Origine de la diversité génétique et recombinaisons du VIH
La RT est une enzyme peu fidèle car elle est dépourvue de l’activité exonucléasique 3’-5’, qui permet de corriger les erreurs de transcription (Roberts et al. 1988). Ainsi, on estime que l’activité de la RT induit un taux de mutation de 3,4 à 10 × 10⁻⁵ mutations par paire de base (pb) et par cycle de réplication. La taille du génome étant d’environ 10⁴ pb, on estime finalement que le taux de mutations varie entre 0,34 et 1 mutation par génome et par cycle de réplication. Les insertions et les délétions au sein du génome viral sont également fréquentes. De plus, le VIH possède un taux de réplication virale élevé : environ 10⁹ à 10¹º de virus sont produits chaque jour chez une personne infectée non traitée (Geretti. 2006).
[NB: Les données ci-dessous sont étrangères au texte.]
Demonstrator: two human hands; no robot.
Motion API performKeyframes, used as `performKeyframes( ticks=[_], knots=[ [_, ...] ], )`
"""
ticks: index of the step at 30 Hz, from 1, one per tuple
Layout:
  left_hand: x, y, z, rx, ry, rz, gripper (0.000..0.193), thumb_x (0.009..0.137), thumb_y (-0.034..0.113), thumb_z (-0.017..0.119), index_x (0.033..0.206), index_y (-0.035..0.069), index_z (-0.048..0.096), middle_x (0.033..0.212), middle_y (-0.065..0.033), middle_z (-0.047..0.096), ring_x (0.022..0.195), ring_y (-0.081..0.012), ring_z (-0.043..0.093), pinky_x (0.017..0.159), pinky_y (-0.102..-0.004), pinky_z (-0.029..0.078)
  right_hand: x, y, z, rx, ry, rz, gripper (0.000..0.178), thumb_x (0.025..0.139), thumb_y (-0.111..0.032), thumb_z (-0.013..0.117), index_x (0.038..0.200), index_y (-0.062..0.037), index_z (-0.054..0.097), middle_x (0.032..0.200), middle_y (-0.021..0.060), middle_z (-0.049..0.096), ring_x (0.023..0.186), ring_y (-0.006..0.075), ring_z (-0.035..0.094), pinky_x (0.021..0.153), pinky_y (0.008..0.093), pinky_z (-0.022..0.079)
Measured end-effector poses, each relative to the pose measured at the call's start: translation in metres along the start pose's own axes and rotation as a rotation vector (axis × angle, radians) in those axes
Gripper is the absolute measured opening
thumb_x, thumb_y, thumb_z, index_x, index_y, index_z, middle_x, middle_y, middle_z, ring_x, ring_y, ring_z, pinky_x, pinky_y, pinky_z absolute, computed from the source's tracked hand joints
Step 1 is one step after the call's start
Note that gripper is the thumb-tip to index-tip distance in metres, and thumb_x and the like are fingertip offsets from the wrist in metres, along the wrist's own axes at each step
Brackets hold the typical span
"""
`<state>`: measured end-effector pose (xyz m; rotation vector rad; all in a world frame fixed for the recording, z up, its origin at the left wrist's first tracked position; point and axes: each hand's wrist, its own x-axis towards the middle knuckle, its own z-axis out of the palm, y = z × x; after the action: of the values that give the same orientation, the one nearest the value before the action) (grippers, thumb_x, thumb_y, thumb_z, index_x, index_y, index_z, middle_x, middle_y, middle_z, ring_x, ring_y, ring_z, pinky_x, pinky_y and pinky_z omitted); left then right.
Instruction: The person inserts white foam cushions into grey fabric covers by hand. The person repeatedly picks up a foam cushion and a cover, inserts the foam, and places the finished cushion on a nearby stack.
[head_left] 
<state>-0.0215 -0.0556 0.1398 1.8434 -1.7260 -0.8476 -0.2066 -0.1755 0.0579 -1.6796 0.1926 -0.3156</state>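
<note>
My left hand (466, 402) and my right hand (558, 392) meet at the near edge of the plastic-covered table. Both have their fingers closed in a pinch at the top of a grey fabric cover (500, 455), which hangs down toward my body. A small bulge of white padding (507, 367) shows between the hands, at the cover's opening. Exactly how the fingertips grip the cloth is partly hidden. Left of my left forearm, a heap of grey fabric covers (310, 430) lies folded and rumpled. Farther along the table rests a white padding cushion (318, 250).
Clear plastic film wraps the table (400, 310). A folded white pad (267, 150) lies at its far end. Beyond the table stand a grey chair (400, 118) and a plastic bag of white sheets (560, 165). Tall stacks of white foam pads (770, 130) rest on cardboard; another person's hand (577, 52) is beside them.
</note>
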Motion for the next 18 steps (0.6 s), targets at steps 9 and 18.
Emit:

L’association de ces deux facteurs, erreur de transcription et réplication élevée, génère rapidement de nombreux variants minoritaires, qui sont génétiquement différents tout en restant extrêmement proches. Egalement appelés « quasi-espèces », ils sont à l’origine d’une variabilité génétique intra-individuelle (Hemelaar. 2012). Ainsi, on estime que les séquences nucléotidiques virales peuvent différer jusqu’à 10% au sein d’un même individu. Cette caractéristique enzymatique contribue fortement à la diversité génétique du VIH et à l’émergence des résistances, en présence d’une pression de sélection immunitaire et antirétrovirale. Au cours de la transcription inverse, la RT change aussi fréquemment de matrice. En cas de co-infection, ou plus souvent de superinfection (ré-infection), par au moins deux souches virales génétiquement différentes, il est possible que cela génère des virus recombinants qui sont obtenus après deux cycles de recombinaison successifs (Figure 5). La recombinaison est un processus au cours duquel le virion néoformé possède un matériel génétique issu de l’échange de matériel de deux virus parentaux. Ce mécanisme peut concerner des sous-types ou des groupes différents (M et O par exemple), et même des virus déjà recombinants (Robertson et al. 1995).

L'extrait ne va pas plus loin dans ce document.